Closed safijari closed 10 years ago
Hmm. The major difference (aside from the different interface) is that requests (well, urllib3) will decode the returned data. That is actually important in case the data is compressed. I'll look into fixing this without breaking the existing contract.
The other advantage to using this is that it's a bit more convenient, but that's about it. iter_content() itself is rather thin :)
Fixed in 1.2.4
Okay, I hope the change doesn't break it for someone reading in data differently. In my local code, I had added another argument to the function called returnraw set to true by default so that raw is returned if the argument is not given. If changed to false, it would give the behavior I was looking for.
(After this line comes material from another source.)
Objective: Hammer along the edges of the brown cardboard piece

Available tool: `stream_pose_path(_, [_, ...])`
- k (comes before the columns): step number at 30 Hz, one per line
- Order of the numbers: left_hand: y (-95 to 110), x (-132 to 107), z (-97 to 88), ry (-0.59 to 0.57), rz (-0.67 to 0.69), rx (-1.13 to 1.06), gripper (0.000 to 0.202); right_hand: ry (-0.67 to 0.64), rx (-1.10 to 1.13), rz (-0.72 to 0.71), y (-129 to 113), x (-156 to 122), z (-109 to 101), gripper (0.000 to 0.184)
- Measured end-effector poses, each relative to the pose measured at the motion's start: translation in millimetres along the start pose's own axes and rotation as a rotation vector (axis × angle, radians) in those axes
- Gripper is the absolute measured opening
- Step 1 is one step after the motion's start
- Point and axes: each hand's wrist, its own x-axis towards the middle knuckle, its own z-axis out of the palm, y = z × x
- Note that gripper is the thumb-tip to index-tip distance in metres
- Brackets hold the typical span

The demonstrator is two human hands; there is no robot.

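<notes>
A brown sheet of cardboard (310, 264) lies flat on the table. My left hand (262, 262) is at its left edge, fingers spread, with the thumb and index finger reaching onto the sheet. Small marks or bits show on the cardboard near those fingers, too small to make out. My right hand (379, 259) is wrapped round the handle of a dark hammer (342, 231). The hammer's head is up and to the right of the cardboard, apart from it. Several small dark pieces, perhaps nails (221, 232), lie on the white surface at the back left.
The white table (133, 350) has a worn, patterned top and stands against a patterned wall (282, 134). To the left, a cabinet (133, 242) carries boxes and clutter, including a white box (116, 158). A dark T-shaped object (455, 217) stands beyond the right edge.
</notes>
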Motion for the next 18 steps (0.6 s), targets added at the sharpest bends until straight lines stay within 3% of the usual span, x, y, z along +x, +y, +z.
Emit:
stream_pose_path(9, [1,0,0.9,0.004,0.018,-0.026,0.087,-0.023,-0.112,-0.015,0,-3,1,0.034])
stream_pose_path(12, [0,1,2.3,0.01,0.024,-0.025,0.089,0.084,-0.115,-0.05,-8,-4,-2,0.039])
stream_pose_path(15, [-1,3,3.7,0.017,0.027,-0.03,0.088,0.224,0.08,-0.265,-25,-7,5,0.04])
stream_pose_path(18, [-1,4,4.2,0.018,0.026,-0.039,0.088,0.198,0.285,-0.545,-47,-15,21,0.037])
I prefer to keep the code simple. All these options make the API unusable :)
Okee. Thanks :)
Hi,
So, I'm unsure yet if this is actually an issue, but here goes. I'm kinda new to working with HTTP requests and downloading stuff etc. I was trying to figure out how to download large files in a "somewhat-non-blocking" fashion so that I can have a progress bar and I stumbled onto this page (http://www.python-requests.org/en/latest/user/quickstart/?highlight=iter_content). I was able to do what I needed by using the raw response example given, but the page suggests that using Response.iter_content on the "not-raw" response is better (I imagine it does error checking but I'm not sure).
The download_file function returns a raw, but I changed my local copy of client.py so that it doesn't and I can use the iter_content method for downloading files. Would it make sense to add an option to the function so that it can return either? Also, what are the advantages for using iter_content?
Thanks.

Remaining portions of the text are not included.